*Exercise goal:*
Every line of the data, first to last, must be written out unchanged.
= Beginning of Section =
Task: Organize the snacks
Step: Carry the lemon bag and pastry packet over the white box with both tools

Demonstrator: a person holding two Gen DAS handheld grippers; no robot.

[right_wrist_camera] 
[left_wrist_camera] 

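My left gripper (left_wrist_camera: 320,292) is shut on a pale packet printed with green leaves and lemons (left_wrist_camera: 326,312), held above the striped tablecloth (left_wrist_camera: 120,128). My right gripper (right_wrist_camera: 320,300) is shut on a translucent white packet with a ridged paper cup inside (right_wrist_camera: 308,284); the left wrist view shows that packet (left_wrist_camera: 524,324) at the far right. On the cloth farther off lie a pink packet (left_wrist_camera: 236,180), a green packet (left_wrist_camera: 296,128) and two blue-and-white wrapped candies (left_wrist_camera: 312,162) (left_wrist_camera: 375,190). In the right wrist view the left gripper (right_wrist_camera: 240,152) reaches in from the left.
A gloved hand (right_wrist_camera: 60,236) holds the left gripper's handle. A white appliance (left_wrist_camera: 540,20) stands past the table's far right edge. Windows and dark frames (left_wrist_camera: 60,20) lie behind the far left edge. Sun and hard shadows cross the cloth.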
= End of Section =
*Answer for this exercise:*
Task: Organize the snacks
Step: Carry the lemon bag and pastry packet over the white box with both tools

Demonstrator: a person holding two Gen DAS handheld grippers; no robot.

[right_wrist_camera] 
[left_wrist_camera] 

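My left gripper (left_wrist_camera: 320,292) is shut on a pale packet printed with green leaves and lemons (left_wrist_camera: 326,312), held above the striped tablecloth (left_wrist_camera: 120,128). My right gripper (right_wrist_camera: 320,300) is shut on a translucent white packet with a ridged paper cup inside (right_wrist_camera: 308,284); the left wrist view shows that packet (left_wrist_camera: 524,324) at the far right. On the cloth farther off lie a pink packet (left_wrist_camera: 236,180), a green packet (left_wrist_camera: 296,128) and two blue-and-white wrapped candies (left_wrist_camera: 312,162) (left_wrist_camera: 375,190). In the right wrist view the left gripper (right_wrist_camera: 240,152) reaches in from the left.
A gloved hand (right_wrist_camera: 60,236) holds the left gripper's handle. A white appliance (left_wrist_camera: 540,20) stands past the table's far right edge. Windows and dark frames (left_wrist_camera: 60,20) lie behind the far left edge. Sun and hard shadows cross the cloth.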

With this, the answer is done.